0"Bagaimana dengan Keluarga Mahendra?" tanya Aiden dengan tenang.     

"Raka marah padaku dan menyalahkan aku karena tidak memikirkan mengenai Raisa. Saat itu, Raisa memberitahuku bahwa ia melihat Nadine di hotel sehingga aku dan dia naik ke atas bersama-sama untuk mencari Nadine. Tetapi tidak disangka aku malah terjebak," kata Nico.     

"Aku tahu kamu memang tidak punya otak. Mengapa kamu tidak menunggu Harris?" tegur Aiden.     

"Aku sudah menghubungi Harris sebelum aku tiba di sana. Aku takut sesuatu akan terjadi pada Nadine sehingga aku tidak bisa menunggu Harris. Siapa yang tahu …"     

"Aku harus naik pesawat. Aku akan segera pulang," kata Aiden.     

…     

Anya pergi ke luar kota untuk mencari rempah-rempah bersama dengan Esther dan menginap semalam. Keesokan harinya, ia bergegas kembali ke kota dan pergi ke rumah Tara.     

Begitu bertemu dengan sahabatnya itu, ia merasa Tara sedikit aneh.     

"Tara, apakah kamu baik-baik saja?" tanya Anya dengan khawatir.     

"Aku tidak baik-baik saja," kata Tara dengan penuh penyesalan.     

"Apa yang terjadi? Apakah kamu mabuk semalam?" Anya tampak bisa menebak apa yang terjadi.     

"Aku mabuk," Tara mengangguk. "Nico benar-benar seperti serigala kelaparan yang sudah siap untuk menerkam sejak lama."     

Anya menutupi mulutnya dengan senang. "Jadi, kamu percaya bahwa Nico dan Raisa tidak memiliki hubungan apa pun?"     

"Jangan tertawa! Aku benar-benar menyesal!" kata Tara dengan wajah yang kesal.     

"Selamat!" Anya malah menyelamati Tara dengan senang.     

"Selamat, aku sudah terseret dalam masalah mereka sekarang. Hubungannya dengan Raisa saja masih belum jelas, tetapi ia tidur denganku. Sekarang apa yang harus aku lakukan?"     

Tara menyandarkan kepalanya di atas meja sambil memegangi gelas jusnya. Ia benar-benar tidak bersemangat.     
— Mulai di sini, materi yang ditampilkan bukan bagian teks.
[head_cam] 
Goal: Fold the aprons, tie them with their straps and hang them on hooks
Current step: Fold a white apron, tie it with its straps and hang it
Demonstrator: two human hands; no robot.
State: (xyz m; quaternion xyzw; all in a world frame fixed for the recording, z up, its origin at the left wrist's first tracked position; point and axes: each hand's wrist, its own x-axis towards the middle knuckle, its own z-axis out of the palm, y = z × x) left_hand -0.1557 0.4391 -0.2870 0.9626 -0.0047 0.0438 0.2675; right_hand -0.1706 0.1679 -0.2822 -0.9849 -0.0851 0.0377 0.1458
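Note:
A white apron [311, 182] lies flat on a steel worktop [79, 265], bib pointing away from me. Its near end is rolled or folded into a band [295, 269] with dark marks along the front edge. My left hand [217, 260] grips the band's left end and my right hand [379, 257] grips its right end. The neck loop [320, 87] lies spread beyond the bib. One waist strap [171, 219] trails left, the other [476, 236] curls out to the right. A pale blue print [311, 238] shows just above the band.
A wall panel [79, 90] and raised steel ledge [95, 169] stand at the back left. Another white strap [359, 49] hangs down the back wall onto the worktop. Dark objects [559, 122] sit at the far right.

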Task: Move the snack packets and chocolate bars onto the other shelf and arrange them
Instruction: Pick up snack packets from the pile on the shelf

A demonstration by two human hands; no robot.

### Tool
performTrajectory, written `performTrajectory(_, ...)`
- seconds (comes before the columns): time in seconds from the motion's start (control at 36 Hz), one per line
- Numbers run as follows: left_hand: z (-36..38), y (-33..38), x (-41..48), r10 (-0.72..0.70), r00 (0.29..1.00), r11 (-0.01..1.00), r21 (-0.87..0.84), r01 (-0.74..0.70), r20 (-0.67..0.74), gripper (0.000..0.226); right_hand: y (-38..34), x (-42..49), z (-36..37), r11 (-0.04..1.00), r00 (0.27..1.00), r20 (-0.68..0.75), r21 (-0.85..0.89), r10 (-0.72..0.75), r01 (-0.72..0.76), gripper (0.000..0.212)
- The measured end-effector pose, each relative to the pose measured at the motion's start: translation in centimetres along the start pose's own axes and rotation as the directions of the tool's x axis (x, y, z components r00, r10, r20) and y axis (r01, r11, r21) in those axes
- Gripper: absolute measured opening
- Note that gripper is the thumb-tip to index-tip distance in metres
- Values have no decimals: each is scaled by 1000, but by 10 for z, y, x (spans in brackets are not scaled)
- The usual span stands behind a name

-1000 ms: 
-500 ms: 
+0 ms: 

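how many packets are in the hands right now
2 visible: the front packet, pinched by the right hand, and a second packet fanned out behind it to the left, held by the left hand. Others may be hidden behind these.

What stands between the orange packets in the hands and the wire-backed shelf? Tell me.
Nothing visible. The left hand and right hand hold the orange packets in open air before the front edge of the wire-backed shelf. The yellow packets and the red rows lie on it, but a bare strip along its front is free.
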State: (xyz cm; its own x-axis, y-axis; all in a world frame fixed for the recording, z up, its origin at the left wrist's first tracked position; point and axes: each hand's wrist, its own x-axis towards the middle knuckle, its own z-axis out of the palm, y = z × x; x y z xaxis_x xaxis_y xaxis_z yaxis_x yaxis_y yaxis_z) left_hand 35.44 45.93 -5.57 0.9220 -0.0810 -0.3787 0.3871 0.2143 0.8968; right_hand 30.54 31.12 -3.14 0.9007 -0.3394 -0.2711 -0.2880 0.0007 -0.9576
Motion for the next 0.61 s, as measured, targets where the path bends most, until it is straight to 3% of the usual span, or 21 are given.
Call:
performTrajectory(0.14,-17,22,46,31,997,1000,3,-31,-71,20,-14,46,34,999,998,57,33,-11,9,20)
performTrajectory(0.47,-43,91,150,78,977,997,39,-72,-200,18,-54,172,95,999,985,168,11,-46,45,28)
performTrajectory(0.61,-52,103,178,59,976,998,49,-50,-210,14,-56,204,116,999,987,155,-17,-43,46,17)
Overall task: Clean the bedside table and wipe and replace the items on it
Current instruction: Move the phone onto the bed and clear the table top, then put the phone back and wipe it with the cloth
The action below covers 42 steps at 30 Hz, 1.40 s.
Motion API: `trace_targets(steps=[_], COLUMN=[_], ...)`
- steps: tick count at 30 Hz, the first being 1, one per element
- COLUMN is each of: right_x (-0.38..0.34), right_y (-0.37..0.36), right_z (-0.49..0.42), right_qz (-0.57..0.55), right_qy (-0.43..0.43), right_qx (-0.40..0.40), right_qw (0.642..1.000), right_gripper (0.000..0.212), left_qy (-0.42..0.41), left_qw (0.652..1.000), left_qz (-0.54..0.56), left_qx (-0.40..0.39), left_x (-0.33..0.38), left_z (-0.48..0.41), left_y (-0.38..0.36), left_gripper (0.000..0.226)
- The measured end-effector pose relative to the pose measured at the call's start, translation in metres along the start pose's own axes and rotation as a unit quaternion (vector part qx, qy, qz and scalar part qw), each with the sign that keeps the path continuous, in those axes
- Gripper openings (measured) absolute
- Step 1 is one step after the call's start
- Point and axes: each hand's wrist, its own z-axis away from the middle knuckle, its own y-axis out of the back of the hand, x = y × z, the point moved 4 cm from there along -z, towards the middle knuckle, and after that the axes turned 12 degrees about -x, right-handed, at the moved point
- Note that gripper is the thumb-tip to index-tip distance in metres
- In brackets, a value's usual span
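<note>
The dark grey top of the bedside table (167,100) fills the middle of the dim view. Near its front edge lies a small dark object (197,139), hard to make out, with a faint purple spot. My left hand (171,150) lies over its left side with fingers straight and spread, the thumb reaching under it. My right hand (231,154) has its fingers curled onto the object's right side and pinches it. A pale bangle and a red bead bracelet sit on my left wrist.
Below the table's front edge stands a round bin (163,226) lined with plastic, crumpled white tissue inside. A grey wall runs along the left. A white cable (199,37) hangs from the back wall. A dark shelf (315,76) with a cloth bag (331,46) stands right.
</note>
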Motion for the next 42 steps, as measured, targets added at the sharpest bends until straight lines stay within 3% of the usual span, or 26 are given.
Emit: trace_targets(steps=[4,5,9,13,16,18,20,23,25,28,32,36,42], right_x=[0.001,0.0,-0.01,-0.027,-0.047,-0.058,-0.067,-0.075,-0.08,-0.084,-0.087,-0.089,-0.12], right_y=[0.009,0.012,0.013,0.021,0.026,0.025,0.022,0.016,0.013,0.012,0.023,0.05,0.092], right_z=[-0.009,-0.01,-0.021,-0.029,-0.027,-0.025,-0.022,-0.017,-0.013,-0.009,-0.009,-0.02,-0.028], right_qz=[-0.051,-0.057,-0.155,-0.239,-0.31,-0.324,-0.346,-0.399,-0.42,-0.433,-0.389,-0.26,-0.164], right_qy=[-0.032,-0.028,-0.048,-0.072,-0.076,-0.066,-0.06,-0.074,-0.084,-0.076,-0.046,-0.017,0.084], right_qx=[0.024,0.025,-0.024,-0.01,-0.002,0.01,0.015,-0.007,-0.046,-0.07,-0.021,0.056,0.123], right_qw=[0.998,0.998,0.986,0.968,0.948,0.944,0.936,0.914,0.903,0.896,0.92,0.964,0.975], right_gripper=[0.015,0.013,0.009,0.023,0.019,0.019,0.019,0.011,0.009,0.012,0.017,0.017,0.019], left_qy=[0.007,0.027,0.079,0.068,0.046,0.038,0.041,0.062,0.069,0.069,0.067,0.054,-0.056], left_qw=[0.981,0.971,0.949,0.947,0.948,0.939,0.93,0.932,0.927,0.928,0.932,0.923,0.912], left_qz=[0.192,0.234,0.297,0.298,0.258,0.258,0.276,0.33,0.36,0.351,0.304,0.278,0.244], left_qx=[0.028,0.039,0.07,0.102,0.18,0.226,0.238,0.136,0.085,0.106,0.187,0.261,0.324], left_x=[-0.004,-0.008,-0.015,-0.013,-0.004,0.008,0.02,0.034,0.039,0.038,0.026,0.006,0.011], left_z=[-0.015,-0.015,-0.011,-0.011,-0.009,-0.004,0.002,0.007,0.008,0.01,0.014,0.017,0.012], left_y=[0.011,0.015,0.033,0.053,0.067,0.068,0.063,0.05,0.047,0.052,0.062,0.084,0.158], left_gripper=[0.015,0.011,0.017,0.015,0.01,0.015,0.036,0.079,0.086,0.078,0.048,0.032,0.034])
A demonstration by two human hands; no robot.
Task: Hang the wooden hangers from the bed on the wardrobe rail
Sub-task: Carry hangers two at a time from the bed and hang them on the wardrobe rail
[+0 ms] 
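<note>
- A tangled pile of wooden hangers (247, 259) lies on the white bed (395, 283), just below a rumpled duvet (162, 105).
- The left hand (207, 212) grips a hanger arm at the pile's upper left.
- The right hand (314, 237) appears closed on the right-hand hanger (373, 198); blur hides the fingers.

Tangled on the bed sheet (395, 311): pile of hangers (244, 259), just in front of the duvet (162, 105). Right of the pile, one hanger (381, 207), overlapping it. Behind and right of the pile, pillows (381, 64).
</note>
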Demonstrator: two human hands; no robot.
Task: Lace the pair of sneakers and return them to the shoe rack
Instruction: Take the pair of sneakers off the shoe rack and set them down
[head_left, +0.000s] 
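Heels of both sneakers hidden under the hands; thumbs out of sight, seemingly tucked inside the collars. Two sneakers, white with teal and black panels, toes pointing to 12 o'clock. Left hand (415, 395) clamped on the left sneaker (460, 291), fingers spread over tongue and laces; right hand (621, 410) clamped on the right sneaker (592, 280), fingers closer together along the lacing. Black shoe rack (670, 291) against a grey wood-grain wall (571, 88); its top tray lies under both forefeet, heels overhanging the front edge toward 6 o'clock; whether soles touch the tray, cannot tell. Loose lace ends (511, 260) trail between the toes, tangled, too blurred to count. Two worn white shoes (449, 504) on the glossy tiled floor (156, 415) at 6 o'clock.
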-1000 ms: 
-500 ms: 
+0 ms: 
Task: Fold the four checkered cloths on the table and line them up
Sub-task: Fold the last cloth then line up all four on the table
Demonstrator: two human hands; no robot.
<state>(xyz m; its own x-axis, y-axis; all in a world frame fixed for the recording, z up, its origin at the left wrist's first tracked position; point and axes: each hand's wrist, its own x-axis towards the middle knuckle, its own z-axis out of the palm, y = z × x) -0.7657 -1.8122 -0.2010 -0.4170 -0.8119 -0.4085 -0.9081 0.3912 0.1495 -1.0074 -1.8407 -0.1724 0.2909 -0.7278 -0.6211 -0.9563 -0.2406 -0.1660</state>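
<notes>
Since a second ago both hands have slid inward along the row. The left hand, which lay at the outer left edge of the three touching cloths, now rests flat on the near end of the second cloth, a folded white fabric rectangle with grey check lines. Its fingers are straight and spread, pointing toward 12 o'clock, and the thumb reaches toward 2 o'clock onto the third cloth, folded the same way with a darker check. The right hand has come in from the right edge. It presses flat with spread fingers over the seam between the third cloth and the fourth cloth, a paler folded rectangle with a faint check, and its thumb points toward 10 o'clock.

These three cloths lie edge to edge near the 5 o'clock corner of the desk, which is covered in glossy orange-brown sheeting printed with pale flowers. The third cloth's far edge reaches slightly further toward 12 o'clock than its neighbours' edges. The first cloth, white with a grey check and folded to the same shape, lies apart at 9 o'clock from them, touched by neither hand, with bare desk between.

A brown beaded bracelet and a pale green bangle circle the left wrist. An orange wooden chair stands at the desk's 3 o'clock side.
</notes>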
"Apakah kamu perlu bantuanku untuk mencari tahu mengenai Keluarga Mahendra?" Anya rasa pilihan yang terbaik saat ini adalah bertanya pada Raka.     

"Bagaimana aku bisa lupa kalau kamu adalah mantan Raka. Cepat telepon dia!"     

Anya melirik ke arah Tara karena komentar tersebut dan kemudian menelepon Raka.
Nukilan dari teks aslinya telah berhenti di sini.